Plusieurs procureurs de la République, comme ceux de La Rochelle, de Saintes, de Bethune, de Vesoul, de Besançon, dénoncent le manque de moyens pour lutter contre les violences conjugales, lundi 7 juin dans des communiqués, écrits sur une proposition de la Conférence nationale des procureurs de la République (CNPR).

« Nous avons reçu pas moins de 10 circulaires de politique pénale dans ce domaine depuis le début de l’année 2021, toutes parfaitement légitimes dans leurs objectifs, mais qui reposent pour l’essentiel sur les parquets. Pour les mettre en œuvre et ainsi renforcer nos actions dans ce domaine qui constitue un enjeu essentiel, il nous fait des moyens supplémentaires », écrivent les procureurs de Besançon, Montbéliard, Lons le Saunier, Vesoul et Belfort. Les procureurs notent que des moyens supplémentaires fléchés ont été reçu à la fin de l’année 2020 pour financer la justice de proximité et lutter contre la délinquance.

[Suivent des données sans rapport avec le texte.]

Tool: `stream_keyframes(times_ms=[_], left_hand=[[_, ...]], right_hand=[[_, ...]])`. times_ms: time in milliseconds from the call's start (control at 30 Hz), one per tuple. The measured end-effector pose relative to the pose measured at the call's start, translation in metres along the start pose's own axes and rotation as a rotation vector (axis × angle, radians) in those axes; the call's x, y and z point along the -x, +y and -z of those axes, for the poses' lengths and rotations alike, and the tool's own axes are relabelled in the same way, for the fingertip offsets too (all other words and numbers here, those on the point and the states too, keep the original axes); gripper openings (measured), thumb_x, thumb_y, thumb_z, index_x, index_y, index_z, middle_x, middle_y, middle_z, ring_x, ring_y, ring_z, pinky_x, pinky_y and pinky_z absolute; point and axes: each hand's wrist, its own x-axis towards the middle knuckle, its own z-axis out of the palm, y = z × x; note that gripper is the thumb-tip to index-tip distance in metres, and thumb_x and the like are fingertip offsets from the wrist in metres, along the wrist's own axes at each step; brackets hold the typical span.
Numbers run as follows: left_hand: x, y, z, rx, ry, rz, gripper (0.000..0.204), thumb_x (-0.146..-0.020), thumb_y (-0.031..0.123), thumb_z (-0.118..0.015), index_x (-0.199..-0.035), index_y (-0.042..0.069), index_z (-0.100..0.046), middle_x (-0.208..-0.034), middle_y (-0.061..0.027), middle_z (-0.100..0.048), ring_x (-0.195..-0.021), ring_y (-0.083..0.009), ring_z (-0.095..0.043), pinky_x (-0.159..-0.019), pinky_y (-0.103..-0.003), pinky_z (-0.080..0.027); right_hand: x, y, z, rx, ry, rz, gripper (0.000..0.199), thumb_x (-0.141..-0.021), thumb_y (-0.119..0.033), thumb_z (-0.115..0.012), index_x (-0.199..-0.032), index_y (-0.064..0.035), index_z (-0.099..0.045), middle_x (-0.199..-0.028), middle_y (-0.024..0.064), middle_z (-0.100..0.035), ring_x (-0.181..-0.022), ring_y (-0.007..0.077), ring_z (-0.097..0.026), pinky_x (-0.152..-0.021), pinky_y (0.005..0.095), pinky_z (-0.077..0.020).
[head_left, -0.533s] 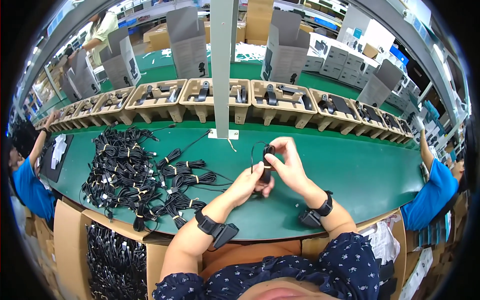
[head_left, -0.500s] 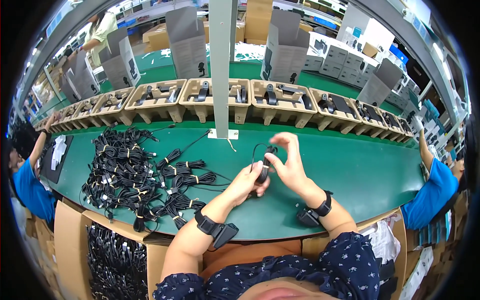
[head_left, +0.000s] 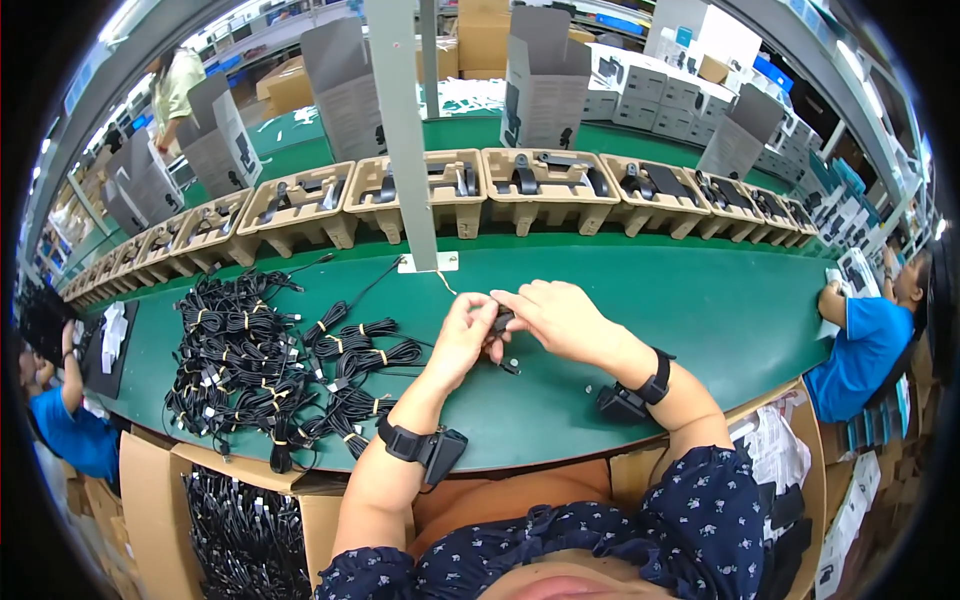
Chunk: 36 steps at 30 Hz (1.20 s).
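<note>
A bundled black cable (head_left: 503, 320) is between my two hands, above the green table. My left hand (head_left: 464, 338) has its fingers curled round the bundle from the left. From the right, my right hand (head_left: 562, 318) closes on it, thumb and fingertips meeting those of the left. Most of the bundle is hidden by the fingers, and a short cable end (head_left: 510, 367) sticks out below. To the left lies a big heap of black cables (head_left: 235, 340), tied with tan bands. A few tied bundles (head_left: 365, 345) rest between that heap and my left hand.
A row of tan moulded trays (head_left: 550, 195) with black parts runs along the far side. A grey post (head_left: 405, 150) rises from the green table (head_left: 640, 300). Below left stands a cardboard box (head_left: 155, 500) of cables. Co-workers in blue shirts sit at left and right (head_left: 868, 345).
My right hand has come down from beside the bundle, its fingers now closed over it. The bundle is more covered. The right co-worker's raised arm has drawn back from the tray row.
</note>
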Motion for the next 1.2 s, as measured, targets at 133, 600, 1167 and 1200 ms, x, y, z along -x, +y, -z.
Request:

Ils demandent qu’il en soit fait de même pour la lutte contre les violences conjugales, avec notamment la nomination, dans chaque parquet, d’un assistant spécialisé ou d’un juriste assistant dédié à cette grande cause nationale.

Les procureurs de La Rochelle et de Saintes détaillent par ailleurs les conséquences dans les tribunaux judiciaires de Charente-Maritime du manque de moyens pour la justice en général : « Un sous-dimensionnement des services d’enquête, qui doivent faire face à un nombre très important de plaintes et signalements, un sous-dimensionnement des dispositifs d’accueil et de soins pour les victimes : il n’existe ainsi pas de véritable antenne de médecine légale en Charente-Maritime, un sous-dimensionnement des services chargés de prendre en charge les auteurs, que ce soit avant ou après jugement, au niveau judiciaire ou sur les aspects sanitaires, psychologique ou psychiatrique, un sous-dimensionnement du parc pénitentiaire, les deux maisons d’arrêt du ressort ne disposant que d’un nombre très limité de places de semi-liberté ».

Alors que ces dernières semaines, des féminicides ont conduit à l’ouverture d’inspections pour savoir s’il y a eu des ratés ou non dans le suivi judiciaire des suspects, les procureurs de Charente-Maritime soulignent que, même si ces interrogations sont « légitimes », « le responsable d’un crime ou d’un délit est avant tout son auteur ».

« Si l’écho donné aux récents féminicides semble axé sur le fait que l’institution judiciaire en porterait la responsabilité, les professionnels confrontés à ces drames savent bien que dans toute situation de violence ou d’abus intrafamilial, le défaut de vigilance sur des signes avant-coureurs est toujours collectif et doit interroger la société dans son ensemble », ajoute le procureur de Bethune.